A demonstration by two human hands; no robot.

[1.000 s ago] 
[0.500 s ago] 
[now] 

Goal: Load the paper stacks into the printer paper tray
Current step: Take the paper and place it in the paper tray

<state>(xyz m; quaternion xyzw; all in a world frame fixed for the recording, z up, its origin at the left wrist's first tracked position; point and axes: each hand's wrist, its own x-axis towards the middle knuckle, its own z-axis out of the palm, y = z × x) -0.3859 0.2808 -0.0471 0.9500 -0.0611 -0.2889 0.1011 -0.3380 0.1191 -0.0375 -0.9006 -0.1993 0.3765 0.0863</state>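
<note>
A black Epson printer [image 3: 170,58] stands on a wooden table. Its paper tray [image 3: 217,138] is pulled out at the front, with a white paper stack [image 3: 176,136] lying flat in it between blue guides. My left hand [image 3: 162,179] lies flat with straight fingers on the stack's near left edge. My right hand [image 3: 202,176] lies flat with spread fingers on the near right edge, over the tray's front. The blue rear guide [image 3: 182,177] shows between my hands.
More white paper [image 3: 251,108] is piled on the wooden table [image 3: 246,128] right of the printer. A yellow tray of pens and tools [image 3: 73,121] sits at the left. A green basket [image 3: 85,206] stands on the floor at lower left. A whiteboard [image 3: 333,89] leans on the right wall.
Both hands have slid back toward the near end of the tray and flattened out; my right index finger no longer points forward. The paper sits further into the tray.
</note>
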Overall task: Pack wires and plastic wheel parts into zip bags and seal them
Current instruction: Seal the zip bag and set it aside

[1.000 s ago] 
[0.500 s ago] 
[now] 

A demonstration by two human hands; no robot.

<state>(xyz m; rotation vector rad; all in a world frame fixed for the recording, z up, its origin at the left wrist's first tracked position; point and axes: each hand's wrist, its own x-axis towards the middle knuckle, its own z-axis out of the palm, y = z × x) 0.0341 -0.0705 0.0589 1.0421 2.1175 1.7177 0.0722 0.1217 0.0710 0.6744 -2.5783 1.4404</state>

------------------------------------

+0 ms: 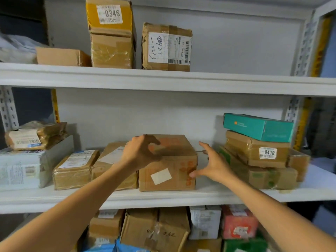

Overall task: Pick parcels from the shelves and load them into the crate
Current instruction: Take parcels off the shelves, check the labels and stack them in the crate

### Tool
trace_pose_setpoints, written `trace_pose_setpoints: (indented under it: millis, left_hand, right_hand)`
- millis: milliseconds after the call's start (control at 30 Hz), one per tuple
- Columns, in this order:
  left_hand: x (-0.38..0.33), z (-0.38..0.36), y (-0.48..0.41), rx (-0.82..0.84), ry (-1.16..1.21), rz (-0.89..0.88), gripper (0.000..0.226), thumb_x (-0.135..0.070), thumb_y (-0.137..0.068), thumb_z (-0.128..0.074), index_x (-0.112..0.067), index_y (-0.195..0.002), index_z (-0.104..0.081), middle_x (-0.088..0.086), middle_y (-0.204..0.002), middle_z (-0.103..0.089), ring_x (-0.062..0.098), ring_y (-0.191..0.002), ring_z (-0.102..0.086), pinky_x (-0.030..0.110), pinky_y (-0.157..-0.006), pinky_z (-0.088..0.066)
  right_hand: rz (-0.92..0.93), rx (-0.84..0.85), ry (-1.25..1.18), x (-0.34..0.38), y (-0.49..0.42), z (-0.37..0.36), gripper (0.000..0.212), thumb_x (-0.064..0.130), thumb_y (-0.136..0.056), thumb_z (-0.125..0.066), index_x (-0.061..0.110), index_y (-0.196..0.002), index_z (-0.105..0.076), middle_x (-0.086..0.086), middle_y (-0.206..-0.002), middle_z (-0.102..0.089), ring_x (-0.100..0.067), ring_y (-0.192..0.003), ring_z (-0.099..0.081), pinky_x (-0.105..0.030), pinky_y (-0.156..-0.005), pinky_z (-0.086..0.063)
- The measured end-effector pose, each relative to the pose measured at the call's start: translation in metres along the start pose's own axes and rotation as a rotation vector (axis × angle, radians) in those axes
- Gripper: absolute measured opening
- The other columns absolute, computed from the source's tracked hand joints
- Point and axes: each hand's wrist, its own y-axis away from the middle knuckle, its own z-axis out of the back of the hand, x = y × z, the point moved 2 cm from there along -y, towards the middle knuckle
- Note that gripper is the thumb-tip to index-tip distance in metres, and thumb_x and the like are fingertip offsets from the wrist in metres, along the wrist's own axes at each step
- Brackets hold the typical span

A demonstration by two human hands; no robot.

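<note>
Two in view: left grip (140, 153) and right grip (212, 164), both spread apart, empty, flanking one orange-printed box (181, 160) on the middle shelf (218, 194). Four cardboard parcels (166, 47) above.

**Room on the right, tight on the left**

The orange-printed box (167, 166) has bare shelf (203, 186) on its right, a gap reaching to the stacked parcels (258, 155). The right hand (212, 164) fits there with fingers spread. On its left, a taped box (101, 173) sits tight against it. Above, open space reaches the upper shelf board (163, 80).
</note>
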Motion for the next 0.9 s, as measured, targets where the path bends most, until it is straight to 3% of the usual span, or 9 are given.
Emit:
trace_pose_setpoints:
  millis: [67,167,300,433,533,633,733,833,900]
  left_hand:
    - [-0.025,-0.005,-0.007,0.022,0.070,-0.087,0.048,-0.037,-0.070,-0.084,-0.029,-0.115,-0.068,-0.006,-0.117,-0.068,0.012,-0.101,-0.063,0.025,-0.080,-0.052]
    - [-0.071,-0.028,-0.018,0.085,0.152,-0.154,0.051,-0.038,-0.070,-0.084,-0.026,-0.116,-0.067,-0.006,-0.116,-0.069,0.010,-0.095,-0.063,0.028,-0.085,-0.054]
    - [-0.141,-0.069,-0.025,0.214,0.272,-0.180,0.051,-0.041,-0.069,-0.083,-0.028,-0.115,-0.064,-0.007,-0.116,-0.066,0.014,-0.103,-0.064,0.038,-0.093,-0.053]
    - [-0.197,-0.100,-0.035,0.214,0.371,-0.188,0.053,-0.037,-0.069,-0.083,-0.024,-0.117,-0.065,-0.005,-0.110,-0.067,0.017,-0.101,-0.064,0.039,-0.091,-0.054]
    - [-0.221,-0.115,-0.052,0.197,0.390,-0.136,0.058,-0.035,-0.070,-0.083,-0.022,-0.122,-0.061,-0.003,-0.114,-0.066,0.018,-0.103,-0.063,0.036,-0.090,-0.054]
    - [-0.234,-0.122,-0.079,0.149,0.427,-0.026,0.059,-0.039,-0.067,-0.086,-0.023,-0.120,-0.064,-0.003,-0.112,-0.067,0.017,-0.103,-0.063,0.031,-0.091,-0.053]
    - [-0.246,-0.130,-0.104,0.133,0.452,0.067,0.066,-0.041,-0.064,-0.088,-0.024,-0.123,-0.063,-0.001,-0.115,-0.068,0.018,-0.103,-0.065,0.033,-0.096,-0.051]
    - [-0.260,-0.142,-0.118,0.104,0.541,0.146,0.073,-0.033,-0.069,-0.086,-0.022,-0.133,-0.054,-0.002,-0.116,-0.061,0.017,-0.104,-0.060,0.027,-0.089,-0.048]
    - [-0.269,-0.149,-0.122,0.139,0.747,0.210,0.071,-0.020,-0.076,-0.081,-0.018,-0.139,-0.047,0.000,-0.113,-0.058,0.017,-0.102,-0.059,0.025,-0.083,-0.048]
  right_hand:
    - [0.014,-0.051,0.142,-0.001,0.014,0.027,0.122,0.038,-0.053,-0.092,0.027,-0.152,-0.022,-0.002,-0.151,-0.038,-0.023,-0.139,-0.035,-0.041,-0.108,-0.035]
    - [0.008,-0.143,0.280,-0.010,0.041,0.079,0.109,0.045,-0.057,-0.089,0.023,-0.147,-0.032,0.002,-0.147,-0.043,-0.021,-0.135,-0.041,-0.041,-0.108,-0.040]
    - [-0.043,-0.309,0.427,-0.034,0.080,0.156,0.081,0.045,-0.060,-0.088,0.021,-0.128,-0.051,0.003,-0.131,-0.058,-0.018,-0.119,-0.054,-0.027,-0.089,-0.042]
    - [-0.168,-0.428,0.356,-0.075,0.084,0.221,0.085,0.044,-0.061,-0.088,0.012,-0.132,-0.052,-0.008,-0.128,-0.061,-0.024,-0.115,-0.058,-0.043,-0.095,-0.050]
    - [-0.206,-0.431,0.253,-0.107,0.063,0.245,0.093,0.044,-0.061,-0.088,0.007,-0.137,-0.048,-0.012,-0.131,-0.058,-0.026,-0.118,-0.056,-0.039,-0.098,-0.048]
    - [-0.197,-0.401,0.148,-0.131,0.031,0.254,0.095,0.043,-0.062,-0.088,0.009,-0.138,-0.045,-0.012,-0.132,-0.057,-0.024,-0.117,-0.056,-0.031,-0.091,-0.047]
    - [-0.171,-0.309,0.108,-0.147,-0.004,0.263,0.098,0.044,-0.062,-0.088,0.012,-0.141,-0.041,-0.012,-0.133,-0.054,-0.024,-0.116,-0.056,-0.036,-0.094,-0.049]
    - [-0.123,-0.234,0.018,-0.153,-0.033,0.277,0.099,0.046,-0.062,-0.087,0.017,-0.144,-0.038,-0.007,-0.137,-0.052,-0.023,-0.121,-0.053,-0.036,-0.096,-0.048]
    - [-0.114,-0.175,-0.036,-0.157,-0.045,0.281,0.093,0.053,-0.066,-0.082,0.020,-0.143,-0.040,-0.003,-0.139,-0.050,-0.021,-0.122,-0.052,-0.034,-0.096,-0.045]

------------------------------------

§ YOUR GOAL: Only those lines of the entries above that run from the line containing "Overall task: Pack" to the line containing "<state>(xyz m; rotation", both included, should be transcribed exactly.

§ TASK OUTPUT:
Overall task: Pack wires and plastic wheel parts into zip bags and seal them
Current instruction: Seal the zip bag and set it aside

[1.000 s ago] 
[0.500 s ago] 
[now] 

A demonstration by two human hands; no robot.

<state>(xyz m; rotation vector rad; all in a world frame fixed for the recording, z up, its origin at the left wrist's first tracked position; point and axes: each hand's wrist, its own x-axis towards the middle knuckle, its own z-axis out of the palm, y = z × x) 0.0341 -0.0705 0.0589 1.0421 2.1175 1.7177 0.0722 0.1217 0.0710 0.6744 -2.5783 1.4404</state>

What appears above is the complete answer.